The quantiles allow to illustrate the ranking of the greenness observations. Thus, it can be determined how the greenness behaves to a selected date relative to all other years. The main objective of the quantiles is the representation of positive and negative extreme values, which can indicate particularly favourable (early spring, sufficient precipitation) or unfavourable (drought, late frost, calamities) environmental conditions. On the other hand, the proportional deviations represent the absolute deviation of the greenness from the long-term mean value in percent.

The complementary products on the one hand reveal insights on extreme green values (such as in 2018 and 2019) since 2003 (quantiles) and, on the other hand, allow for classifying these extremes (proportions). The latter is particularly necessary in areas with a low overall variability, where even small deviations from the long-term average are classified as extreme values.
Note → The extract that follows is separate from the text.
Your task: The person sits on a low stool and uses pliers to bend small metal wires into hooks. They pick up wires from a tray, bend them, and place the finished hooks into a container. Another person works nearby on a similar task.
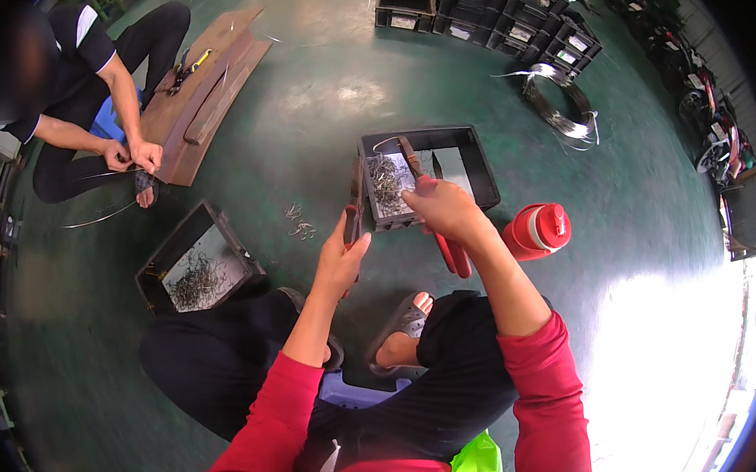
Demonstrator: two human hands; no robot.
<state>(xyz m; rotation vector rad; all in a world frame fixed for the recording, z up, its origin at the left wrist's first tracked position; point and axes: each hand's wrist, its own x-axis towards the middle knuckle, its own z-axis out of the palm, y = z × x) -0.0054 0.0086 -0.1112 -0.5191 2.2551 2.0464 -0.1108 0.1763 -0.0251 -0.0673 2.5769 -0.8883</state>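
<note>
My left hand (341,260) is closed round the handles of one pair of pliers (357,195), whose jaws point up beside the left wall of a black tray (485,176). With my right hand (451,209) I grip a second pair of pliers (409,153) by its red handles, its jaws over the tray. A thin bent wire (386,140) shows by those jaws; whether they pinch it, I cannot tell. Below, in the tray, lies a heap of small bent wire pieces (387,187) on a pale sheet.
Another black tray (236,235) with a wire heap (195,282) stands at left. Loose wire pieces (301,226) lie between the trays. A red bottle (540,230) stands right, a wire coil (556,105) and stacked crates (502,8) beyond. A co-worker's hands (133,155) hold wire by a brown board (198,104).
</note>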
Greenness is estimated using the NDVI (Normalized Difference Vegetation Index), which has been used earlier to quantify the impact of extreme weather events on vegetation (references 4-7). The NDVI makes use of the surface reflectance in the red and near infrared spectrum. Photosynthetically active, vital leaves feature a higher reflectance in the near infrared range compared to red wavelengths. For this reason, healthy leaf mass appears to our eye in a green color. Dying leaves, on the other hand, have a clearly increased reflectance in the red spectral range, which is why this appears to our eye in different orange, red and brown tones.

The spectral information on which NDVI is based is obtained by the two MODIS satellites (MODerate resolution Imaging Spectrometer) with a spatial resolution of 231 m x 231 m and a time interval of 8 days. Due to the spatial resolution of 231 m x 231 m, the interpretation of the values should be cautious with regard to small-scale processes (e.g. death of individual trees). Further details on the interpretation can be found on the individual product pages.
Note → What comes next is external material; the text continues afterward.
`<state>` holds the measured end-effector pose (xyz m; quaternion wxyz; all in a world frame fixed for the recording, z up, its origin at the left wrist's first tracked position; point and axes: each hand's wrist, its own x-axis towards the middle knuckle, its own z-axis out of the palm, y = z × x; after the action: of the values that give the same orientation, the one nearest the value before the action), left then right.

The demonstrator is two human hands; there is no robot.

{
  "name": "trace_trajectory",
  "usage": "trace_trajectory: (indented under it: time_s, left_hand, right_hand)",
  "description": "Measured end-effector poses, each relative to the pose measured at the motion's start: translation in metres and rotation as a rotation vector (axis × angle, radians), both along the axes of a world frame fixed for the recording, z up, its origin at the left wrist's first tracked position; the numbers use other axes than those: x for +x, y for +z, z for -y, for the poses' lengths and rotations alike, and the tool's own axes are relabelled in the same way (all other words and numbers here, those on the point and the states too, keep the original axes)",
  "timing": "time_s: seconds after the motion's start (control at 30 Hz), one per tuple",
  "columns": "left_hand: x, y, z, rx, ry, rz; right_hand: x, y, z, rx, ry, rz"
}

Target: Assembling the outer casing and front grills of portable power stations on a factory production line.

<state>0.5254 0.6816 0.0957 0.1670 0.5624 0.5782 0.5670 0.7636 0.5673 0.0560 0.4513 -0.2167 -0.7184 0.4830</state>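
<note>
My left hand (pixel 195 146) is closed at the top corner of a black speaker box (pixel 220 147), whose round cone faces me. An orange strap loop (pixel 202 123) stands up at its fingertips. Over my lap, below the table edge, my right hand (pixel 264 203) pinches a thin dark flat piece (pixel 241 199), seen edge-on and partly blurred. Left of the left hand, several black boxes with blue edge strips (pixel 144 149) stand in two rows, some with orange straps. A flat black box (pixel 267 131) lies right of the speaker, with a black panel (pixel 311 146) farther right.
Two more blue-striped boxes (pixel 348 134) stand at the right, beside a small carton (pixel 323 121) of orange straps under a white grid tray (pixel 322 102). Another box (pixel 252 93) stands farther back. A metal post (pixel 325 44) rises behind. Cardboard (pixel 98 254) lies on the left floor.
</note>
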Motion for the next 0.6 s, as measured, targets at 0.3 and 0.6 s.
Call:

A detailed methodological description along with application examples is given in reference 8.

A brief introduction video is available here.

Due to possible artefacts in the input data (e.g. due to atmospheric disturbances or influence of other vegetation components) the forest condition monitor does not guarantee individual values. Nevertheless, the values shown correspond well with ground-based observations (see also descriptions of the products).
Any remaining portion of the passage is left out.